Trump administration’s marijuana rescheduling step opens a fresh policy fight
The federal government took a narrow marijuana step on April 23 and kicked the bigger fight down the road. The Justice Department and DEA said they were immediately placing FDA-approved products containing marijuana, along with marijuana products covered by qualifying state medical licenses, in Schedule III of the Controlled Substances Act. At the same time, they opened an expedited administrative hearing on a broader proposal to move marijuana from Schedule I to Schedule III. That hearing is scheduled to begin June 29, 2026. ([justice.gov](https://www.justice.gov/opa/pr/justice-department-places-fda-approved-marijuana-products-and-products-containing-marijuana))
The action traces back to a December 18, 2025 presidential order directing the Justice Department to speed up medical marijuana and cannabidiol research. DOJ says the April 23 order follows that directive and is meant to give patients, doctors, and researchers clearer rules while keeping federal controls in place. ([whitehouse.gov](https://www.whitehouse.gov/presidential-actions/2025/12/increasing-medical-marijuana-and-cannabidiol-research/))

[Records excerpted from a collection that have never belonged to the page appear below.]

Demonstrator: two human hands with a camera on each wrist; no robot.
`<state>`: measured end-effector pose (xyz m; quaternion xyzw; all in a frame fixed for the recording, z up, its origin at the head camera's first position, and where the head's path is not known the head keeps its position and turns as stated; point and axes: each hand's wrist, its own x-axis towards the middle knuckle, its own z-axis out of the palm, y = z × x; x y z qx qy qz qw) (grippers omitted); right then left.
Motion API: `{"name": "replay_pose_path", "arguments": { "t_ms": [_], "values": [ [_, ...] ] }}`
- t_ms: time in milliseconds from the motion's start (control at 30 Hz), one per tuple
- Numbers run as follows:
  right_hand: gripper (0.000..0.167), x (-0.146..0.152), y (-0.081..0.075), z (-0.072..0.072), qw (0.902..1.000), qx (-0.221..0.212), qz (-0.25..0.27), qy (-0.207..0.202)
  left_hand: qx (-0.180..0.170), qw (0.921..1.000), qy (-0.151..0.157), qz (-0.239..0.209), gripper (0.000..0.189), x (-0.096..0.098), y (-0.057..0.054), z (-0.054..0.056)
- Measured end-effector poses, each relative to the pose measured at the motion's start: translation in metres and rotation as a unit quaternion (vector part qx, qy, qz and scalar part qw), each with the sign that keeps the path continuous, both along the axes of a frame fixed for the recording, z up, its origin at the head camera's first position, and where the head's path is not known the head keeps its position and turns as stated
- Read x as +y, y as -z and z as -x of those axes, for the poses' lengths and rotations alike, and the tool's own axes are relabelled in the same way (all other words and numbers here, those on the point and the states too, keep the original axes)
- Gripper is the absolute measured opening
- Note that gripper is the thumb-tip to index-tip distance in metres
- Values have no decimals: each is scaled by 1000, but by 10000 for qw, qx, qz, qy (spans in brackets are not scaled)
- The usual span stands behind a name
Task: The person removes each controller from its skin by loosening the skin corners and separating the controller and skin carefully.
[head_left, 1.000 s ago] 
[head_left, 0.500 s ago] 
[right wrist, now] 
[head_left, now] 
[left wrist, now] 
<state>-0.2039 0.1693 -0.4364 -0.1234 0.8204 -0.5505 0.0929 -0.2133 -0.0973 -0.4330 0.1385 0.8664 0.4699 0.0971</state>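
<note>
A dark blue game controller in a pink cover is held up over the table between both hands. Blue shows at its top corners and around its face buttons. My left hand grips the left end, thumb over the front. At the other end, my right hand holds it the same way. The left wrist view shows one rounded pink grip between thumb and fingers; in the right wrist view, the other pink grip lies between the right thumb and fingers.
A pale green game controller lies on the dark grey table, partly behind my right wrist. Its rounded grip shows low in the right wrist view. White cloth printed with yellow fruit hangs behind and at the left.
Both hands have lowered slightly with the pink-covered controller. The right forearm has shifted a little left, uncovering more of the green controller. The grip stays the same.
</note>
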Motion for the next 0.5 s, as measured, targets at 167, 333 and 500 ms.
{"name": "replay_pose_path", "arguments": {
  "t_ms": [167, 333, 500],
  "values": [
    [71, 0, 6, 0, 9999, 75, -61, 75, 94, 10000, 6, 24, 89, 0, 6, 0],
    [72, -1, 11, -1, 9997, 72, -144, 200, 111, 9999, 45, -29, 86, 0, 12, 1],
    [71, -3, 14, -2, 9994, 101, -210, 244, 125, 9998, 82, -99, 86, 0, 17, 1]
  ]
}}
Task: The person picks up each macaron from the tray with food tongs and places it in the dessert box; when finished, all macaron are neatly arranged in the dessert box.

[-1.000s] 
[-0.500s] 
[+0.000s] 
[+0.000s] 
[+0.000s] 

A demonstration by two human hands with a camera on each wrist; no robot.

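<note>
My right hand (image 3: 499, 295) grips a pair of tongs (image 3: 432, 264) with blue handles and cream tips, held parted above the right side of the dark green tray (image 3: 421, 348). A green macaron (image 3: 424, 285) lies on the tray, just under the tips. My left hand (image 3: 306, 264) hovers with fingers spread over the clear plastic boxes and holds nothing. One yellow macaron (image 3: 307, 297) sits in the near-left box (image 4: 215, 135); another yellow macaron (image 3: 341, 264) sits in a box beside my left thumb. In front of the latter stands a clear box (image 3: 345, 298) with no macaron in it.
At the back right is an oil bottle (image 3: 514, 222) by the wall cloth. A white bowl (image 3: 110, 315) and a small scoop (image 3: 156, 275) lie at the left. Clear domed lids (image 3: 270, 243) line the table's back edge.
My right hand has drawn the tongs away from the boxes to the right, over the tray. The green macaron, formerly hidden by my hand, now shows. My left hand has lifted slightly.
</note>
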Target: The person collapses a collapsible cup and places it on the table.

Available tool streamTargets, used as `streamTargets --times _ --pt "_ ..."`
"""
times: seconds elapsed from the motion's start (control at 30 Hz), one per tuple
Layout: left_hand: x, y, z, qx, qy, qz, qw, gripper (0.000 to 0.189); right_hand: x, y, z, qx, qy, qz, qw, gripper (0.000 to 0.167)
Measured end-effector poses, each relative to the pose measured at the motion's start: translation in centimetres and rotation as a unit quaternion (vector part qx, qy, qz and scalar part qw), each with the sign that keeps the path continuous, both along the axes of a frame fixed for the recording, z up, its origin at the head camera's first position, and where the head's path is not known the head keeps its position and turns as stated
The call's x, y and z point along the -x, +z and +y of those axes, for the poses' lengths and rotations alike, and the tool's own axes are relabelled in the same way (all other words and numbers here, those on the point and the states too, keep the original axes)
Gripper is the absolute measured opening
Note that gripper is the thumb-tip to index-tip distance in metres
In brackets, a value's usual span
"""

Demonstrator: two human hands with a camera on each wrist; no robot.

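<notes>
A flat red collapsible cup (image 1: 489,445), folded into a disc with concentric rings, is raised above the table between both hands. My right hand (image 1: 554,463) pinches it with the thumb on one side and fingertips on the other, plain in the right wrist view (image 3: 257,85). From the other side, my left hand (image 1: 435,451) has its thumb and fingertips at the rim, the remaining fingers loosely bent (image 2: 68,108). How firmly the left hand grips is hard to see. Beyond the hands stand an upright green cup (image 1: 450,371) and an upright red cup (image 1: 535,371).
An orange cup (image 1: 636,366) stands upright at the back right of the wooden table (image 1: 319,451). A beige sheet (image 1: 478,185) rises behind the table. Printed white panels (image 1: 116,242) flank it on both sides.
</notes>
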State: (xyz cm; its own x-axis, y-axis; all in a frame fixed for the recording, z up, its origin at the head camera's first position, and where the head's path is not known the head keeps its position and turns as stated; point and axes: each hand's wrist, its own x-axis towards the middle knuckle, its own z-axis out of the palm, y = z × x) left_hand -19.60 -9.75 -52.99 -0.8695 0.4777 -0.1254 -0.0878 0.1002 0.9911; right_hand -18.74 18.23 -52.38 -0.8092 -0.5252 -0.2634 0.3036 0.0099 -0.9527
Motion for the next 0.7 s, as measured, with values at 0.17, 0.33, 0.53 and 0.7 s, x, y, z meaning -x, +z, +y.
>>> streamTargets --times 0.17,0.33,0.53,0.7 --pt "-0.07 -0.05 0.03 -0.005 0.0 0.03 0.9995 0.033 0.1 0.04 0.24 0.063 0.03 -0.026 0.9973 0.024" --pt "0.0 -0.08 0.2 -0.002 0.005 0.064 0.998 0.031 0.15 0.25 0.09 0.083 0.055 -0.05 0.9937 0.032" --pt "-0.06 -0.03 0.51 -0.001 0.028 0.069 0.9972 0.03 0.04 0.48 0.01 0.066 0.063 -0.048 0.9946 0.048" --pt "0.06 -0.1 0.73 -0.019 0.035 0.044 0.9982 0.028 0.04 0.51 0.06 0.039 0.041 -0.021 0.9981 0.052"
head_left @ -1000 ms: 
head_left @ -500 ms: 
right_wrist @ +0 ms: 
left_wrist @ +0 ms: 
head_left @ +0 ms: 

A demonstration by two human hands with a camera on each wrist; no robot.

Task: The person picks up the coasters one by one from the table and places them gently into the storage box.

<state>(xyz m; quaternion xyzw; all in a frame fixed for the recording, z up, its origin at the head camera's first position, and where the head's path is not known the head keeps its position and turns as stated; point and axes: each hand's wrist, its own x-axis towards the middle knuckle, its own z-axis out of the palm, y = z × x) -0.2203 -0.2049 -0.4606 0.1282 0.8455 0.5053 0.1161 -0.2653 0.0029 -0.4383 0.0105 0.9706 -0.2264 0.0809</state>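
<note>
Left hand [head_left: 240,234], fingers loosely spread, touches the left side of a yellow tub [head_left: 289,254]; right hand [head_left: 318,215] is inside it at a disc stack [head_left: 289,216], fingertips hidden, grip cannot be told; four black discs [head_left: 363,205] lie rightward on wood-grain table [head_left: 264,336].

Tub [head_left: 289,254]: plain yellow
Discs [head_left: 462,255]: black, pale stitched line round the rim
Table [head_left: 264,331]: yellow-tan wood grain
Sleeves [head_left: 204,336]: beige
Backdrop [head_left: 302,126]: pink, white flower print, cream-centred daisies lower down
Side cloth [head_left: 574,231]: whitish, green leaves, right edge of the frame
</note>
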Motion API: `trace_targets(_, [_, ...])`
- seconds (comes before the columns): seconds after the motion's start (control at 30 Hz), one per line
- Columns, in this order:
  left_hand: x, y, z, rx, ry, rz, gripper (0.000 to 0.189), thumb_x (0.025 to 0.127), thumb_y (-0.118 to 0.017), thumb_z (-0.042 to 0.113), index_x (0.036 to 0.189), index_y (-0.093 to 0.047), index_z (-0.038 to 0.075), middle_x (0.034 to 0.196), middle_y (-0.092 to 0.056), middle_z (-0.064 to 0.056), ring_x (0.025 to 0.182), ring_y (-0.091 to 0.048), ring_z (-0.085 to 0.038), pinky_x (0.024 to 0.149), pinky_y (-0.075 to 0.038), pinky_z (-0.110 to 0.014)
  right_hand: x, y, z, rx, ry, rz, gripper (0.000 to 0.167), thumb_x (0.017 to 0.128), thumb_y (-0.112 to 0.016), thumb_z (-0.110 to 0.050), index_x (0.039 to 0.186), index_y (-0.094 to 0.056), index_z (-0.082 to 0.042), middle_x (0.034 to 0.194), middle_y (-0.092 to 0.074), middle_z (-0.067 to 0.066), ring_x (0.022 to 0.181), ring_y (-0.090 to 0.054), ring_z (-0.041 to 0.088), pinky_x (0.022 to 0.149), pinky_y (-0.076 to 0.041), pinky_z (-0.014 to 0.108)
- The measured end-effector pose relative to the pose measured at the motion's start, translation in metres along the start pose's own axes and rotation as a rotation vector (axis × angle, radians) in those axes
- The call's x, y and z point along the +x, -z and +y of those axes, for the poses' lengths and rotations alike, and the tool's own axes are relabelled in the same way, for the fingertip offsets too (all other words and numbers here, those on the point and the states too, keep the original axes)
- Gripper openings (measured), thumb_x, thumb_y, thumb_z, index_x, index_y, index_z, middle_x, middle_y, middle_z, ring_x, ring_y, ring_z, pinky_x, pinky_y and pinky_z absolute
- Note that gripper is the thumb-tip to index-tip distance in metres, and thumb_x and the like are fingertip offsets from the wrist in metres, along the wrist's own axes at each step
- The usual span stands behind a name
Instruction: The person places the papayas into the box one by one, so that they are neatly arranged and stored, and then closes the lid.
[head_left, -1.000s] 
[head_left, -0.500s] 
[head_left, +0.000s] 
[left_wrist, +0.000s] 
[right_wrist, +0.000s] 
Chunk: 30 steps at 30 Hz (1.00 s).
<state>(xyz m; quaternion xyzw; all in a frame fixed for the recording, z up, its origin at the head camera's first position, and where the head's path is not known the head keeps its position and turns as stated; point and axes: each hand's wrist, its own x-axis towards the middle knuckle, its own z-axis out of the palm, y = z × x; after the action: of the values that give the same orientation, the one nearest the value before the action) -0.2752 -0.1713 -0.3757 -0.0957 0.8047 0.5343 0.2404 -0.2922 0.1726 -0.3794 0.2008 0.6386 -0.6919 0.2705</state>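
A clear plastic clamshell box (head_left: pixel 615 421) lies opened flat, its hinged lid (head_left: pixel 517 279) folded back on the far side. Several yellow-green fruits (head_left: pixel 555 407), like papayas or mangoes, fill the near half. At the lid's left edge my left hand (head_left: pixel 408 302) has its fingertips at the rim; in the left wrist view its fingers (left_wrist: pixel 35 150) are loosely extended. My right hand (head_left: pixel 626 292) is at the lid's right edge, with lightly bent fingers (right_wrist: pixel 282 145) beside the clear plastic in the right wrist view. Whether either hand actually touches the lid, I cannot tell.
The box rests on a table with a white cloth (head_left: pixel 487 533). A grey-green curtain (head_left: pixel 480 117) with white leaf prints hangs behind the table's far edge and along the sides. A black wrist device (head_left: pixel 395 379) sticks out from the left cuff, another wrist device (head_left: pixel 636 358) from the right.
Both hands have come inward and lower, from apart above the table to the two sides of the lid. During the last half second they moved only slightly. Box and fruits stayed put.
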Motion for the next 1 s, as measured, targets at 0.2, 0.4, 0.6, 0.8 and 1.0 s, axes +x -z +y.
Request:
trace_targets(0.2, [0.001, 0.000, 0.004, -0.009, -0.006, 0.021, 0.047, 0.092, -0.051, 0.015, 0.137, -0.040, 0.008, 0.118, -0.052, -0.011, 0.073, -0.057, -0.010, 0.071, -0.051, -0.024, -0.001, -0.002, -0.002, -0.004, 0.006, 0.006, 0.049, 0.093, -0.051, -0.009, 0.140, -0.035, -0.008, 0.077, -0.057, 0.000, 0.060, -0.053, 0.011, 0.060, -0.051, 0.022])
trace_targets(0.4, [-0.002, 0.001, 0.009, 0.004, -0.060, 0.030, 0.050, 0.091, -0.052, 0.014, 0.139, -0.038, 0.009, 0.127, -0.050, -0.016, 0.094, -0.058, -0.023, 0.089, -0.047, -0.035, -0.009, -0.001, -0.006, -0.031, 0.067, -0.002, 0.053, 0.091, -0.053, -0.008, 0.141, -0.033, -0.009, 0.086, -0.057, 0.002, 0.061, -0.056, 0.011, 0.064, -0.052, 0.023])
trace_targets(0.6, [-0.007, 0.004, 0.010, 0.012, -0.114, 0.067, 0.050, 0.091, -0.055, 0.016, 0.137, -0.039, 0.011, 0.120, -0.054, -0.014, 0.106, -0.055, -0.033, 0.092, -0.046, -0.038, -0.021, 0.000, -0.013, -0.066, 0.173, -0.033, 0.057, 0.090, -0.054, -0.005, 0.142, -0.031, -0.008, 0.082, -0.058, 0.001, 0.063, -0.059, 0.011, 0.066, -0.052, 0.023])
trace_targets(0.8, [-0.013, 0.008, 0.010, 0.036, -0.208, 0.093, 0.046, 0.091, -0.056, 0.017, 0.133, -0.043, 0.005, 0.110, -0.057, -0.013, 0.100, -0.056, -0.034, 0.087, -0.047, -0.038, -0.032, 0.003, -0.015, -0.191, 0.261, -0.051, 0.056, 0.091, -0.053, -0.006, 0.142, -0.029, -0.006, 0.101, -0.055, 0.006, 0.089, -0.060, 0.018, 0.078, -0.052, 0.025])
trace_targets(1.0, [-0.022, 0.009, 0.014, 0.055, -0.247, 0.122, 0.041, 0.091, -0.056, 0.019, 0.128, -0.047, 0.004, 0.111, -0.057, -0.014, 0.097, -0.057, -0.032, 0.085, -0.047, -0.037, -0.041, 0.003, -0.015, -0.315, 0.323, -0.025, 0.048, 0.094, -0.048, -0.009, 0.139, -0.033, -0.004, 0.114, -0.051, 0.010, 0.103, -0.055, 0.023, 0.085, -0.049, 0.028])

The immediate effect is limited but real. It does not legalize recreational marijuana under federal law, and it does not finish the broader rescheduling process. DOJ’s own announcement separates the instant Schedule III order for specific medical products from the separate hearing process that will decide whether marijuana should be rescheduled more broadly. ([justice.gov](https://www.justice.gov/opa/pr/justice-department-places-fda-approved-marijuana-products-and-products-containing-marijuana))
That leaves the administration in the middle of a fight that satisfies almost nobody completely. Drug-war holdouts can read the move as another retreat from the old prohibition model. Cannabis reform supporters get a policy change, but not the full rewrite they have pushed for. For now, the government has narrowed the rule for certain medical products and set up another hearing for the larger question still unresolved. ([justice.gov](https://www.justice.gov/opa/pr/justice-department-places-fda-approved-marijuana-products-and-products-containing-marijuana))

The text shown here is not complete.